— GIVEN RECORDS —
::::::

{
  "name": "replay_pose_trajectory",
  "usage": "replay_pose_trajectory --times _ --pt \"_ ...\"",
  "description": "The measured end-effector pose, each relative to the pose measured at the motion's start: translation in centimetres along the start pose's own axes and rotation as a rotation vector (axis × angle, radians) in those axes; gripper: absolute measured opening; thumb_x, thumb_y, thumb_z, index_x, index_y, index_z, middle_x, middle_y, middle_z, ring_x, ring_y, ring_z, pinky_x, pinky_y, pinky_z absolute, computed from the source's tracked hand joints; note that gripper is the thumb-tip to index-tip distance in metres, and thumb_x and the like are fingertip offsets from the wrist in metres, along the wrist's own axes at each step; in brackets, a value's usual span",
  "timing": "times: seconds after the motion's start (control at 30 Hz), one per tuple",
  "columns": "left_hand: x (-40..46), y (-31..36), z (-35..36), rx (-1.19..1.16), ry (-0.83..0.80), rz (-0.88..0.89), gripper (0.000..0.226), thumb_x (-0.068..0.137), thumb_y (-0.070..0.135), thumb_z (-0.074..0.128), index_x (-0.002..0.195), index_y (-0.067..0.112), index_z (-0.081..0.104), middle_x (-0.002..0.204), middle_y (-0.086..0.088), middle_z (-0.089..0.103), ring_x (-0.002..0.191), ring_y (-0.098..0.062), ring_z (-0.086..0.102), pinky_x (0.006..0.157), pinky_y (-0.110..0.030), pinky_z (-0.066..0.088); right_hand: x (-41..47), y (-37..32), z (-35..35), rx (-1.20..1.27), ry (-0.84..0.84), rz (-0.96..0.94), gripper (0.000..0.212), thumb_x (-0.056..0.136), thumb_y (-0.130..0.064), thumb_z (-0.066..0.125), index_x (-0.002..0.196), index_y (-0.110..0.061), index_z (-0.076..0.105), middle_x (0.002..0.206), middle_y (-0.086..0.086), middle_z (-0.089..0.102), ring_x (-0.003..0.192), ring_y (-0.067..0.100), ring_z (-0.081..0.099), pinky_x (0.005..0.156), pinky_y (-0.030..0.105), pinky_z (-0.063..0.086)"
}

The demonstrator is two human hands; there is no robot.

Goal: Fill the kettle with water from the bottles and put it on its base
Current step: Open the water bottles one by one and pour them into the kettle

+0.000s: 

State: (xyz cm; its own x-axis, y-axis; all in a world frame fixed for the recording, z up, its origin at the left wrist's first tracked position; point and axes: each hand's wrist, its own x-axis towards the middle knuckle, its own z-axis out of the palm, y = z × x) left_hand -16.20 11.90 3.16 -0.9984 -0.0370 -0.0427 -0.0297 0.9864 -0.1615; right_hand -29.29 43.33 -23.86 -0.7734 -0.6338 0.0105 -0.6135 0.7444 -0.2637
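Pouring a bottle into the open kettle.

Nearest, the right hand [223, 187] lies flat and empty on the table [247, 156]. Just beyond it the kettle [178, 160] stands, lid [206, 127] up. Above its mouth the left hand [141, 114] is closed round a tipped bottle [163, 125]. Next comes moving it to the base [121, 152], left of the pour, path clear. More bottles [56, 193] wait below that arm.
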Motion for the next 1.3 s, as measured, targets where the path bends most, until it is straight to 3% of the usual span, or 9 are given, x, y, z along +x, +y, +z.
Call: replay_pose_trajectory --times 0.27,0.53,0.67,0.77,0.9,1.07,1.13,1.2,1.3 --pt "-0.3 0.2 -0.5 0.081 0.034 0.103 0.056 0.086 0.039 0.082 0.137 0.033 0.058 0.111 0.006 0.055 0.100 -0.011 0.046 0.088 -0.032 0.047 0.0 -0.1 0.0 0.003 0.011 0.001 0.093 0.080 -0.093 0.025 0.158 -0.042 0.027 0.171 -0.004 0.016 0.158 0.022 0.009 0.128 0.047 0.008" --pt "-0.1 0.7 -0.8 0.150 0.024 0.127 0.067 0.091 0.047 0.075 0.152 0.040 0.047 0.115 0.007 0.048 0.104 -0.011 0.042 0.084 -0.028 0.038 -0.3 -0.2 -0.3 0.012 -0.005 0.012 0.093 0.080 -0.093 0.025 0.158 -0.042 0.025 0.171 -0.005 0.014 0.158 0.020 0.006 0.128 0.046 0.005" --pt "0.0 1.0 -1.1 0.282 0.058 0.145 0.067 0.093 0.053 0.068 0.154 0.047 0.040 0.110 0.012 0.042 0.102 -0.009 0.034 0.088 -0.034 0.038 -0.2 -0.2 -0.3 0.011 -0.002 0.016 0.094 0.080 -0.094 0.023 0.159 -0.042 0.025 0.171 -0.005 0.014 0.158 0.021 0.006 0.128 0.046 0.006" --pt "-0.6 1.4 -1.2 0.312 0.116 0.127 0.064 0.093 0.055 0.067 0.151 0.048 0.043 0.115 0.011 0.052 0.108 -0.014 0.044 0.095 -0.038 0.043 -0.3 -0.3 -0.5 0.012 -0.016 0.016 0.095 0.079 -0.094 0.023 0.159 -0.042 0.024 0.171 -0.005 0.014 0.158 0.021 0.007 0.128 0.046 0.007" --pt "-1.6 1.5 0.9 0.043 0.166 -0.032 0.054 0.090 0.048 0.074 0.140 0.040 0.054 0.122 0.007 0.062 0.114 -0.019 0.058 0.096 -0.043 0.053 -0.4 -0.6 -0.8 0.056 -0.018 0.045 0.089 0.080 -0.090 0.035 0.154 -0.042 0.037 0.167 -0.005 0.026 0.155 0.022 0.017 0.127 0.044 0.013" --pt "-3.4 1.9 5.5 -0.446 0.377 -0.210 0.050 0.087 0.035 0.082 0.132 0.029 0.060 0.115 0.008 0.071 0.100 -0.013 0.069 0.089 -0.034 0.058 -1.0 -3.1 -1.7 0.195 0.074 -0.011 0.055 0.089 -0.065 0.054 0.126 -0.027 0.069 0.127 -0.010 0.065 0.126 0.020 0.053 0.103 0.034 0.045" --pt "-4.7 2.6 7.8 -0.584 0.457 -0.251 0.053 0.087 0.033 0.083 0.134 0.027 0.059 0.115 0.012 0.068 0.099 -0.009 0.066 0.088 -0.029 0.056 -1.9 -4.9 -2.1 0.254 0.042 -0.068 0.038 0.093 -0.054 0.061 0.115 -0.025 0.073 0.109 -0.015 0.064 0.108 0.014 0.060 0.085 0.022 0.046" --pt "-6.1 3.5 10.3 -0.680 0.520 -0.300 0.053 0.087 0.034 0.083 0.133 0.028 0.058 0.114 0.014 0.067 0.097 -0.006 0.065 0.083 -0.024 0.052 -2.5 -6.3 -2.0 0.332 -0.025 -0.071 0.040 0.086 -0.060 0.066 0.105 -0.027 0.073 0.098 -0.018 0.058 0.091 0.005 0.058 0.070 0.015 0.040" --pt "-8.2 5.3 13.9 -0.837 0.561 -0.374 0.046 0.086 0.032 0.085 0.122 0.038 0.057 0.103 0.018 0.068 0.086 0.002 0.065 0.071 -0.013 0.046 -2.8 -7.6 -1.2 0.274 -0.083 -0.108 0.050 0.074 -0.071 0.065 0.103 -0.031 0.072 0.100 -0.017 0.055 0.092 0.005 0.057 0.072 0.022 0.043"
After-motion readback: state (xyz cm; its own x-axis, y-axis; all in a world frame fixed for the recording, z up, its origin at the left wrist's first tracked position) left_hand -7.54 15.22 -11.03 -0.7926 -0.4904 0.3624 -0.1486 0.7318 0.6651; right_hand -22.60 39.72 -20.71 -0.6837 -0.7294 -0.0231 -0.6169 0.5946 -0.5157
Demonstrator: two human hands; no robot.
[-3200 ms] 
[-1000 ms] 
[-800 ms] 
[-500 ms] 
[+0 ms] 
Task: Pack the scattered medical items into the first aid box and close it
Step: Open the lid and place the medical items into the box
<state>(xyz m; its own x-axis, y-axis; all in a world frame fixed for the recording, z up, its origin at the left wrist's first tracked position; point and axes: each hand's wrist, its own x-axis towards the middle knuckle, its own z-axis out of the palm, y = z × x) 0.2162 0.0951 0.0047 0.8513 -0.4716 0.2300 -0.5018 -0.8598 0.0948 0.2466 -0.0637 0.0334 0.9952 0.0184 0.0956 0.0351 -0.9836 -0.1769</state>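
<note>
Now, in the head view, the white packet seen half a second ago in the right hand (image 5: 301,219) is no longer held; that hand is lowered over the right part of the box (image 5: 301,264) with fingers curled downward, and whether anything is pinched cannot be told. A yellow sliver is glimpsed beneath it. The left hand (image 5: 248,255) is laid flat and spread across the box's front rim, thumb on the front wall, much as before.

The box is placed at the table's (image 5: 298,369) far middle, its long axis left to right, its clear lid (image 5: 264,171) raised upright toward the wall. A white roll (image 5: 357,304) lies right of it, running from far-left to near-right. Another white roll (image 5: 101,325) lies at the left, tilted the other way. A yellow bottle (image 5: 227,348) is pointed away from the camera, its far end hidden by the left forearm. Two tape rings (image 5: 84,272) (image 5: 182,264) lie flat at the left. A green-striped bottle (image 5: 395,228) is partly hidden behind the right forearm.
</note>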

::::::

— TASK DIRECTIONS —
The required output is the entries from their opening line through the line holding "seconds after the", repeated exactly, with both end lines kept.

— ANSWER FOR THIS EXERCISE —
{
  "name": "replay_pose_trajectory",
  "usage": "replay_pose_trajectory --times _ --pt \"_ ...\"",
  "description": "The measured end-effector pose, each relative to the pose measured at the motion's start: translation in centimetres along the start pose's own axes and rotation as a rotation vector (axis × angle, radians) in those axes; gripper: absolute measured opening; thumb_x, thumb_y, thumb_z, index_x, index_y, index_z, middle_x, middle_y, middle_z, ring_x, ring_y, ring_z, pinky_x, pinky_y, pinky_z absolute, computed from the source's tracked hand joints; note that gripper is the thumb-tip to index-tip distance in metres, and thumb_x and the like are fingertip offsets from the wrist in metres, along the wrist's own axes at each step; in brackets, a value's usual span",
  "timing": "times: seconds after the motion's start (control at 30 Hz), one per tuple",

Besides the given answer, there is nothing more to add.